> _AVAILABLE DATA_

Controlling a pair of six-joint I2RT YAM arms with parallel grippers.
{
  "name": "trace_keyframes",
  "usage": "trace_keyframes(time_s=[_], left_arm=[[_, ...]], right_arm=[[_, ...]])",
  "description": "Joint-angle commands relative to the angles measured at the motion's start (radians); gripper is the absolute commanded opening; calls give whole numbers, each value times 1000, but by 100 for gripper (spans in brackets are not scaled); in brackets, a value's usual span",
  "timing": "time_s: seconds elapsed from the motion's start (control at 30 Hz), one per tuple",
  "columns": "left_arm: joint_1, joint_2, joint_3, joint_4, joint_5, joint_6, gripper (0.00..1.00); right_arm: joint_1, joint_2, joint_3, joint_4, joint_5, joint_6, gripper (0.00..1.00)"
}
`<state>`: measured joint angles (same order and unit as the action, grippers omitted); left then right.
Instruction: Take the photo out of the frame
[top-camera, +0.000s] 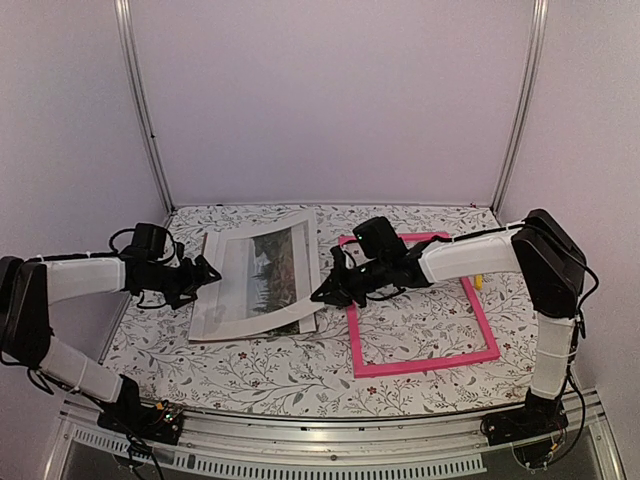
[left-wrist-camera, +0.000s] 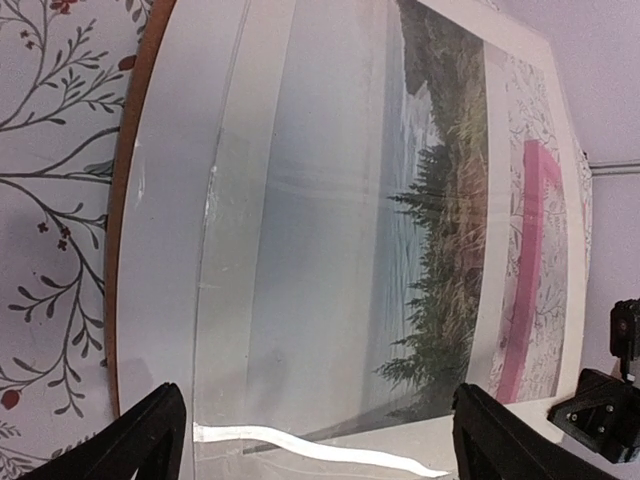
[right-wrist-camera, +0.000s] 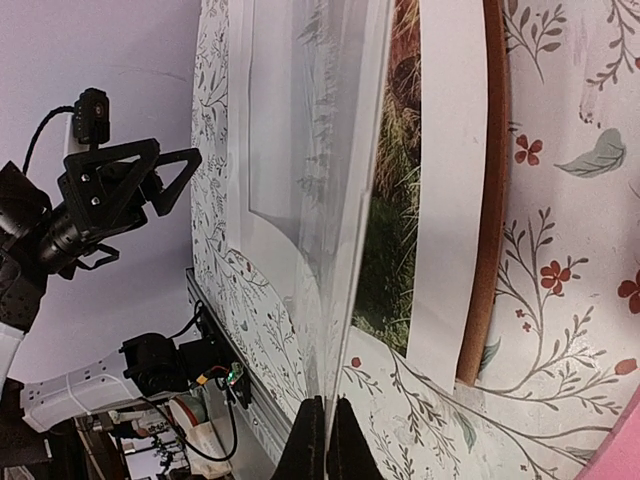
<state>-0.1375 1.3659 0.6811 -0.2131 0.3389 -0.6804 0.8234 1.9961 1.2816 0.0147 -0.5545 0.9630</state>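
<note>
The photo (top-camera: 262, 272), a tree landscape with wide white margins, lies flat on a brown backing board (left-wrist-camera: 124, 200) left of centre. The pink frame (top-camera: 478, 310) lies empty on the table to its right. My right gripper (right-wrist-camera: 325, 425) is shut on the near right edge of a clear pane (right-wrist-camera: 320, 200), which it holds tilted up over the photo (right-wrist-camera: 395, 230). My left gripper (left-wrist-camera: 320, 450) stands open at the photo's left edge, its fingers (left-wrist-camera: 140, 440) wide on either side of the pane's edge (left-wrist-camera: 300, 300), touching nothing.
A floral cloth (top-camera: 300, 370) covers the table. A strip of white tape (left-wrist-camera: 300, 445) curls off the pane near my left fingers. A small yellow object (top-camera: 480, 282) lies at the frame's right side. Walls close in at back and sides.
</note>
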Motion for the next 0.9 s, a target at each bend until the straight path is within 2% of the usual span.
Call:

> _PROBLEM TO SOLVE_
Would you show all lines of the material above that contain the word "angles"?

> _RESPONSE TO THE EXERCISE_
  "description": "Joint-angle commands relative to the angles measured at the motion's start (radians); gripper is the absolute commanded opening; calls give whole numbers, each value times 1000, but by 100 for gripper (spans in brackets are not scaled); in brackets, a value's usual span",
`<state>`: measured joint angles (same order and unit as the action, grippers omitted); left then right.

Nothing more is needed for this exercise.